Do I think insurance "should" cover reassignment? Well....given that I consider it an effective treatment for a medically-recognized condition: yes.

Do I *expect* it? Absolutely not...I've worked for insurance companies, and given how few people this affects, what happens is they specifically exclude it in the plan language, and not enough people care about it to make them change it, so the current situation is likely to continue.

I *do* know people who have had insurance that was good enough that it was covered. As it happened, my company mereged with another just before my surgery, and we of course got the lowest-common-denominator coverage. The company we mereged with had just had an employee whose surgery was covered. Mine wasn't. C'est la vie, like I said.

Those who have or are about to hold forth on "cosmetic surgery" I remind that not all plastic surgery is "cosmetic" surgery...reconstruction after an accident, for example. There's plenty of women who have gotten breast augmentation--or reduction, for that matter--covered as "medically necessary".

As for "birth defect", there's enough controversy about that, too. Until the etiology of transsexualism is *much* better established than it is today--today there are only theories, with sketchy experimental evidence--I don't think universal acceptance of it as a "birth defect" is within realistic reach.

Typically, (and the well-moneyed folk who appeared in the Discovery channel show are *not* typical) TS folks are not in a position to engage in a long legal battle with their insurance companies to establish that reassignment surgery is "medically necessary"...especially when the insurance company is perfectly willing to invest in expert witnesses (mostly from Johns Hopkins, originally a center for treatment for gender dysphoria but now the mecca for the anti-SRS crew) who are happy to testify that it isn't.

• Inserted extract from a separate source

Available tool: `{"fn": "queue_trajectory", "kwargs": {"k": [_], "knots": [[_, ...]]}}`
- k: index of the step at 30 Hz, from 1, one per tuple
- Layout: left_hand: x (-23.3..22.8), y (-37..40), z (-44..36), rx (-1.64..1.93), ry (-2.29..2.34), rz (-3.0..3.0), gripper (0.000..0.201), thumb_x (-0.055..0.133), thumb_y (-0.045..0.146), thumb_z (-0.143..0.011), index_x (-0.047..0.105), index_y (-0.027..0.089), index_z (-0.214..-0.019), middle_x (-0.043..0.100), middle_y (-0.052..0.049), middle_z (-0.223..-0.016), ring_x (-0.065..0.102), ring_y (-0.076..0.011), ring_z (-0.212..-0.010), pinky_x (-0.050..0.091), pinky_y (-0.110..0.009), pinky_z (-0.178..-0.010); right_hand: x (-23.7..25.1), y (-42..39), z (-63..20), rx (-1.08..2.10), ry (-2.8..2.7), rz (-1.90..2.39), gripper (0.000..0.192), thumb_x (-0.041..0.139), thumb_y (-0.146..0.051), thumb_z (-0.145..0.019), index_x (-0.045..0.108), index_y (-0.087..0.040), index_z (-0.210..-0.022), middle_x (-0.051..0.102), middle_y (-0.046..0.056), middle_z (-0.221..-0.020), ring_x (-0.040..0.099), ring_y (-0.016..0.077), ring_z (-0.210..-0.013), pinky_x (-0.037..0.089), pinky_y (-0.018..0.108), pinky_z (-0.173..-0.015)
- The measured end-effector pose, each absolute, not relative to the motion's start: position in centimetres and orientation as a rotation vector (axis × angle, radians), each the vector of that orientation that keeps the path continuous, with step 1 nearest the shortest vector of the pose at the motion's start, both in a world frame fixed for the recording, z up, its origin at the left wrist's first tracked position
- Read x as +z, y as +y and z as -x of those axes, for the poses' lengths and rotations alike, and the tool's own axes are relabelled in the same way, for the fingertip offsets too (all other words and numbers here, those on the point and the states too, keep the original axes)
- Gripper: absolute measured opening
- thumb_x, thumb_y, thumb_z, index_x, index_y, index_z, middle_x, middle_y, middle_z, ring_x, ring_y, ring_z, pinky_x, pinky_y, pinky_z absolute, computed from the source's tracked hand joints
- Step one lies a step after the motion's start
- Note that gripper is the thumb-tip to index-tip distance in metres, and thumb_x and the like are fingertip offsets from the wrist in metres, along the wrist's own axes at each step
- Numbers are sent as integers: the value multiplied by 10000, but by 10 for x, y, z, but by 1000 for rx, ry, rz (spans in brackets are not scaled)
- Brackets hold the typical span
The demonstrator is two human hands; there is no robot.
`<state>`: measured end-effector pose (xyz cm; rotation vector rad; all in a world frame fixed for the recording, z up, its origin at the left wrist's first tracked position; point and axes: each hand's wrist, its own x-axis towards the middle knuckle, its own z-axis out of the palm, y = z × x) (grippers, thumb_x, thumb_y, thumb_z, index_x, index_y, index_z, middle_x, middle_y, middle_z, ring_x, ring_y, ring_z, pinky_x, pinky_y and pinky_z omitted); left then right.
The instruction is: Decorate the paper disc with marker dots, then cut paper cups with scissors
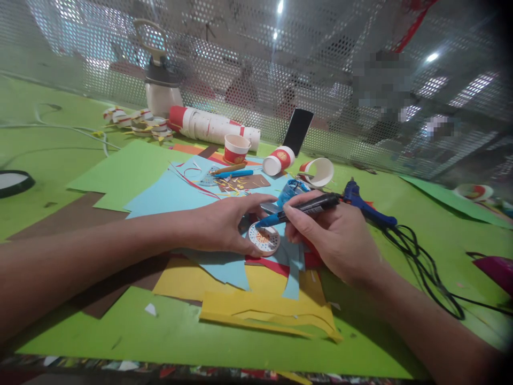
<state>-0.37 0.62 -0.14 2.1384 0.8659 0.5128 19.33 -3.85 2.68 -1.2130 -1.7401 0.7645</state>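
Note:
My left hand [224, 224] curls its thumb and fingers around a small round white disc [264, 247] that bears dark dots and an orange pattern in the middle. Between the fingers of my right hand [324, 235] is a blue marker [306, 208] with a black barrel, its blue end at the disc's upper edge. Whether the tip touches the surface I cannot tell. Just beyond the hands is a crumpled blue-coated cup [294, 190]. Cut sheets of light blue paper [154, 200] and yellow paper [264, 305] lie beneath and around the hands.
A blue glue gun [371, 207] with a coiled black cable [425, 272] lies to the right. Red-and-white paper cups [236, 149], a long stack of cups [216, 125] and a phone [297, 131] stand or lie behind. A mesh screen [240, 69] borders the green table [132, 331].

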Motion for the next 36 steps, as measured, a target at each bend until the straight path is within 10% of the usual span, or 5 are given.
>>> {"fn": "queue_trajectory", "kwargs": {"k": [36], "knots": [[-1, 7, 4, 523, 847, -2127, 909, 791, 358, -670, 351, 194, -1448, 644, -95, -1200, 601, -233, -1008, 456, -328, -866, 30, -35, -204, 450, -1455, 1127, 257, 721, -382, -803, 653, -224, -612, 627, 2, -547, 556, 131, -492, 485, 282, -491]]}}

The insurance companies will spend a *whole* lot more than the $20K or so they'd be out for covering one case to keep this one off the books. So an individual could spend *all* the money that would pay for their surgery, plus quite a bit more, and then still end up with nothing to show for it.

Personally, I thought my SRS was "medically necessary", and so-voted with $13K of my own money. I also think it should have been covered, but I do know that most people--who really have no idea what gender dysphoria is--would disagree.

Of course, I don't think I "should" have to pay for lung cancer treatment for smokers either--but have accepted that I have to, because the incidence of that is so much higher: just about everybody knows someone who killed themselves with cigarettes.

It's really a political issue--a matter of how many people something like this affects.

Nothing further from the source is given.